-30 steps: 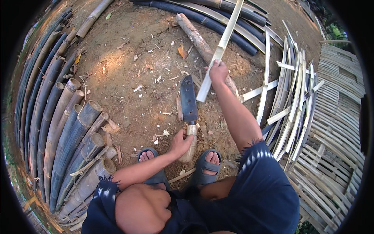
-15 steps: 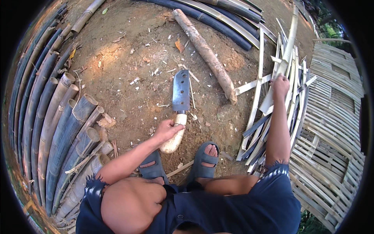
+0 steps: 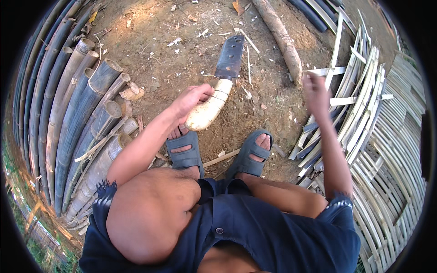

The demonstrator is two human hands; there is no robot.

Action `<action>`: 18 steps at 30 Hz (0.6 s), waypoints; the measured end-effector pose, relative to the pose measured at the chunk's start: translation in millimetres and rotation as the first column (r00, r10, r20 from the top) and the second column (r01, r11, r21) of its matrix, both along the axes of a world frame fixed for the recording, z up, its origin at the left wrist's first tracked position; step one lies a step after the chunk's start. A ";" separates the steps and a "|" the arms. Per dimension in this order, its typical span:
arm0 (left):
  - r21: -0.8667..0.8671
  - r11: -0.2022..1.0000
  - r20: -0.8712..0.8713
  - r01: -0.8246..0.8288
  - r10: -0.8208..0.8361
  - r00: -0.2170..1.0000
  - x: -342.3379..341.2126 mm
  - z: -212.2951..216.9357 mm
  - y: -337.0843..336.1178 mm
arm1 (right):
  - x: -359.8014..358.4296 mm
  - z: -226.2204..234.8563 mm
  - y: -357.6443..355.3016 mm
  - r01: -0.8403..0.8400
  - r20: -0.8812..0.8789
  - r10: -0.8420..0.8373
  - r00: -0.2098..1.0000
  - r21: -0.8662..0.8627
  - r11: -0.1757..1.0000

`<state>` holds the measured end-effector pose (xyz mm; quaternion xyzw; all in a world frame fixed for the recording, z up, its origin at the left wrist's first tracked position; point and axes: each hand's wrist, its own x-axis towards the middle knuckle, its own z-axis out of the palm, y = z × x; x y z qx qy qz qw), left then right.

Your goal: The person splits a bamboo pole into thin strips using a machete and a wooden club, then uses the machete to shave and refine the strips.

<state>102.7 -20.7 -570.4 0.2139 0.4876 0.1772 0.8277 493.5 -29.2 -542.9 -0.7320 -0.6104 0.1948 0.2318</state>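
My left hand (image 3: 195, 98) is closed round the upper side of a fat, pale handle (image 3: 208, 108). The handle belongs to a broad knife with a dark, square-ended blade (image 3: 230, 57) that has several holes in it. The knife points away from me, just above the dirt in front of my feet. My right hand (image 3: 317, 94) is smeared by motion, so its fingers do not show clearly. It is at the left side of a heap of split bamboo strips (image 3: 364, 102), and I see no strip hanging from it.
Whole bamboo poles (image 3: 68, 127) lie stacked along the left. A round log (image 3: 282, 38) rests on the dirt ahead. A slatted bamboo panel (image 3: 396, 150) stretches along the right. My sandalled feet (image 3: 257, 152) are close below the knife. Wood chips litter the ground.
My right hand has come away from the long bamboo strip it gripped and moved left. My left hand keeps hold of the knife. The whole view has shifted toward my lap.
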 end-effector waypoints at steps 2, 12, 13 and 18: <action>-0.028 0.998 -0.025 -0.053 0.052 0.998 7.6 13.9 3.7 | -92.6 0.6 -23.9 -0.298 -0.226 0.296 0.928 0.025 0.954; 0.013 0.941 0.158 -0.337 0.331 0.930 25.1 38.8 14.5 | -195.9 37.5 -39.2 -0.314 -0.544 0.332 0.770 0.130 0.940; -0.010 0.938 0.179 -0.347 0.343 0.922 22.9 36.8 15.2 | -198.6 38.6 -36.8 -0.315 -0.540 0.341 0.770 0.142 0.938; -0.055 0.932 0.212 -0.358 0.362 0.908 21.2 44.6 14.6 | -207.7 50.2 -24.6 -0.342 -0.511 0.363 0.779 0.138 0.929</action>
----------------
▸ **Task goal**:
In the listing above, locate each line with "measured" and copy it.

▸ **Answer**:
Action `<action>`: 18 steps at 30 Hz (0.6 s), waypoints; the measured end-effector pose, relative to the pose measured at the chunk's start: translation in millimetres and rotation as the first column (r00, r10, r20 from the top) and the second column (r01, r11, r21) of its matrix, both along the axes of a world frame fixed for the recording, z up, its origin at the left wrist's first tracked position; step one lies a step after the chunk's start. A ";" separates the steps and a "|" the arms. Per dimension in this order, its typical span:
`<state>` holds the measured end-effector pose (xyz mm; quaternion xyzw; all in a world frame fixed for the recording, z up, its origin at the left wrist's first tracked position; point and axes: each hand's wrist, its own x-axis towards the middle knuckle, its own z-axis out of the palm, y = z × x; x y z qx qy qz qw), left then right.

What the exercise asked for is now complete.